**EXERCISE MATERIAL**
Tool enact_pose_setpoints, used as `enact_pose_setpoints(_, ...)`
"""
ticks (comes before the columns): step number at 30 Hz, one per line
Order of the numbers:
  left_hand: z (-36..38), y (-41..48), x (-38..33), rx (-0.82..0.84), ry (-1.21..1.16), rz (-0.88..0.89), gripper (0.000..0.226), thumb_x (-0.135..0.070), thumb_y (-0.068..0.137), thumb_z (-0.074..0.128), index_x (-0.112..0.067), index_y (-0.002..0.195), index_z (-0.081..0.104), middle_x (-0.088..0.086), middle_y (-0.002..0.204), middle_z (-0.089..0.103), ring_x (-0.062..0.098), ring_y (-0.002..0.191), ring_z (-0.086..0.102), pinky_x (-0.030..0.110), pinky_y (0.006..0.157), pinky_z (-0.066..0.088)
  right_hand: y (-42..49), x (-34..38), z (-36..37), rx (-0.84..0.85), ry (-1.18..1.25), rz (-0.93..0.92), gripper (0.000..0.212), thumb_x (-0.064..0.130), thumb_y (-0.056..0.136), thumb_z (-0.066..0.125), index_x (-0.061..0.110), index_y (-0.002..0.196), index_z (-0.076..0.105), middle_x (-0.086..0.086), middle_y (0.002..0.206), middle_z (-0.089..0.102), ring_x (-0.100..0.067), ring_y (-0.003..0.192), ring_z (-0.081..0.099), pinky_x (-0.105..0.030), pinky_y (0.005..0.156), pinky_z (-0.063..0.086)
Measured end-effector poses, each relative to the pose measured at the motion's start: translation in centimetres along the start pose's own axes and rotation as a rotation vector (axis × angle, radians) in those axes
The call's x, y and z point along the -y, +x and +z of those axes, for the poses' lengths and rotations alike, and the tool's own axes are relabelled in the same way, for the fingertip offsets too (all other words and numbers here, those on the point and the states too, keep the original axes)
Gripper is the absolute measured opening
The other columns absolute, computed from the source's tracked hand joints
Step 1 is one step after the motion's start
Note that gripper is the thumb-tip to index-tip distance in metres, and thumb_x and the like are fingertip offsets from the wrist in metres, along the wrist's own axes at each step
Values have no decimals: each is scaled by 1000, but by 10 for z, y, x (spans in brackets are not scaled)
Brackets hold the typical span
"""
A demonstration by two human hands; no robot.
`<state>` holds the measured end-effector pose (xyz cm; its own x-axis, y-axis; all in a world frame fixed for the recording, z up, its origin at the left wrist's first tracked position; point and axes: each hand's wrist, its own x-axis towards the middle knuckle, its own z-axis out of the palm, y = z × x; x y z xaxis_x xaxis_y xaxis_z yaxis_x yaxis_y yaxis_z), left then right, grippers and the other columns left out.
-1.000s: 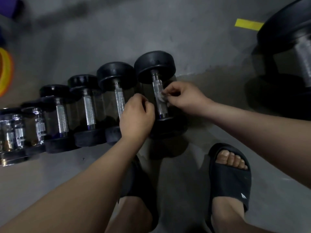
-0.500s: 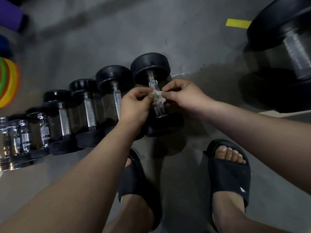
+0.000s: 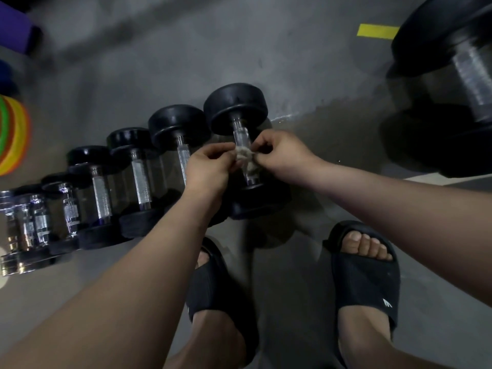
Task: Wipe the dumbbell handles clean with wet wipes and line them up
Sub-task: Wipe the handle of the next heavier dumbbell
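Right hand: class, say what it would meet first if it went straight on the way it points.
The right hand would probably meet the handle of the row's rightmost dumbbell, just past the wipe it pinches, then the left hand. Depth is unclear; it might pass above.

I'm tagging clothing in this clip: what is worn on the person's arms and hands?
Nothing that shows. The left forearm and right forearm are bare, with no sleeve in view. The left hand and right hand wear no gloves; no watch, bracelet or ring shows.
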<state>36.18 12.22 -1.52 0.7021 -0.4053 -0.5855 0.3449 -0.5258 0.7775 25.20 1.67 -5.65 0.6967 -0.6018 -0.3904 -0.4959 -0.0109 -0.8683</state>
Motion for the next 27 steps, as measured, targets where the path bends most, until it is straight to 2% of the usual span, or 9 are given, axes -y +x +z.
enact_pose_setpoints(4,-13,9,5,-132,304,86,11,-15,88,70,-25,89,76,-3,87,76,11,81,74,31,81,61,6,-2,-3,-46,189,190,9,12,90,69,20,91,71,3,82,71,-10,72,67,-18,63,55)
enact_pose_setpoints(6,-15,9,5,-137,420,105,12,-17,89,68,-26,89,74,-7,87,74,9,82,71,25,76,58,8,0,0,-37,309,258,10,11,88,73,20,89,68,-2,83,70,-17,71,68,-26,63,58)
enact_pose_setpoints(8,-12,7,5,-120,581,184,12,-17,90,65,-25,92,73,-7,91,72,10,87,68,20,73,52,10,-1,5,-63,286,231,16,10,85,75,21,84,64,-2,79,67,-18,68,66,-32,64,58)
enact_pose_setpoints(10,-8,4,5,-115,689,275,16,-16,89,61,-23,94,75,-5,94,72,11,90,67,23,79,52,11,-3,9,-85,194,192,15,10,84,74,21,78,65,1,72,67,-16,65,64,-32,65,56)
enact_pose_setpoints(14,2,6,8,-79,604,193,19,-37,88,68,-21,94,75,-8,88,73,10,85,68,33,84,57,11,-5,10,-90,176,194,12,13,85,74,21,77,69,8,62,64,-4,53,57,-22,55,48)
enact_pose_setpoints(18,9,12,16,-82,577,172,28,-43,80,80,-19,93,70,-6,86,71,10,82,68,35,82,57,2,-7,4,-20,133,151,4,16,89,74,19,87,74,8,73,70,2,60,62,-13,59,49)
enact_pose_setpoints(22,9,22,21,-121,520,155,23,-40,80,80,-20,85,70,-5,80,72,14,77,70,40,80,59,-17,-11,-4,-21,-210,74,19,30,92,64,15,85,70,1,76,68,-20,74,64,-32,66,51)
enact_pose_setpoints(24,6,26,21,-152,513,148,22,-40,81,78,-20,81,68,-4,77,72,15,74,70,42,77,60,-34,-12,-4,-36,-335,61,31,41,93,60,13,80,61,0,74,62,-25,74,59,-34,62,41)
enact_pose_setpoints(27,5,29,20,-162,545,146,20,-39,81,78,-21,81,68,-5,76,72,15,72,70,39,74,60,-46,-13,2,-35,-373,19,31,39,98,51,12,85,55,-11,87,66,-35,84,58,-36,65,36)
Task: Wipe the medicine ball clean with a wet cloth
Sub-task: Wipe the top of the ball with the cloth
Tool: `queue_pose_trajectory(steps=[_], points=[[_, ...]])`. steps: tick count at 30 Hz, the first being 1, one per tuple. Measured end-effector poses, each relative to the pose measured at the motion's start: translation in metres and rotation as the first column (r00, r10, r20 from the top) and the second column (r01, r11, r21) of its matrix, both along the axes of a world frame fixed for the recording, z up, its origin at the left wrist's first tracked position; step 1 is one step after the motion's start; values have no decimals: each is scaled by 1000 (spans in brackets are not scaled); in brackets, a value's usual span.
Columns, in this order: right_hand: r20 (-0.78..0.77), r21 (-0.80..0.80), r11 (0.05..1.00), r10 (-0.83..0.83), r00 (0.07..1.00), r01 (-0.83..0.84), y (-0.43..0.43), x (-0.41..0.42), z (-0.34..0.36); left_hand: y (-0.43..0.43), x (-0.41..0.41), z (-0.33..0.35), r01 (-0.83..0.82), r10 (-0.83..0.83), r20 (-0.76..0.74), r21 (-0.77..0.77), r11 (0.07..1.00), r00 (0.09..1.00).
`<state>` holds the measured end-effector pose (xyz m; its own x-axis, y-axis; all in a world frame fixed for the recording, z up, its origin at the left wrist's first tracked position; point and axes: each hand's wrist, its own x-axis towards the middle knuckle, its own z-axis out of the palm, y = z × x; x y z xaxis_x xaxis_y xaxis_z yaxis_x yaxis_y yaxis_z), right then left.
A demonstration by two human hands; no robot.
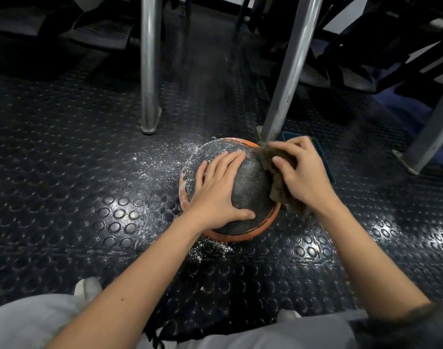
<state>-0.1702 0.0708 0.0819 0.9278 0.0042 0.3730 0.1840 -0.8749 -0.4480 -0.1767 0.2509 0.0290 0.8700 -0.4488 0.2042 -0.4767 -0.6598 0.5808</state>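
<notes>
**Figure: wiping in progress, head view.** At far left we see the studded rubber floor (64, 172), with white powder (162, 157) scattered just beside the ball and an upright metal leg (149, 71) behind it.

The medicine ball (253, 182) sits on the floor at centre, between the two forearms. Its dark textured panel faces up and an orange band runs round its lower edge. Being round, it has no long axis to speak of.

The left hand (220, 190) lies flat on the ball's left side with fingers straight and spread. Its grip is wide and holds nothing; we judge that it steadies the ball.

To the right, the right hand (301, 172) has its grip closed on a bunched brown cloth (278, 182), pressing it against the ball's right flank.

Pale residue shows on the ball's far-left rim, across from the cloth, and the left hand lies between them. A slanted leg (291, 71) comes down just behind the right fingers, and a dark flat thing (325, 159) lies beyond them. Both crowd that side.
</notes>
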Motion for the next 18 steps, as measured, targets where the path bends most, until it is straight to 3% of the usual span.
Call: queue_pose_trajectory(steps=[3, 11, 18], points=[[-90, 4, 1000, 10, 996, -9, -4, 4, -5, -3, -3, -2, -3, 3, 10, 0, 1000, 1000], [59, -137, 978, 164, 985, -155, 18, -36, -19, 4, 3, -4, -35, 36, 10, -53, 998, 999], [43, -68, 998, 13, 999, -10, 11, 7, -3, 7, 1, -5, -42, 42, -2, -58, 997, 999]])
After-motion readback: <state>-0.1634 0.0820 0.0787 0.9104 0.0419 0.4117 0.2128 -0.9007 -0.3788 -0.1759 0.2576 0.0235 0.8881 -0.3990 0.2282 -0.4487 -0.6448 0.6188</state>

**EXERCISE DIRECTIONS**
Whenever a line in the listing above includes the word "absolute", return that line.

**YOUR RESPONSE**
Gripper is the absolute measured opening
The other columns absolute, computed from the source's tracked hand joints

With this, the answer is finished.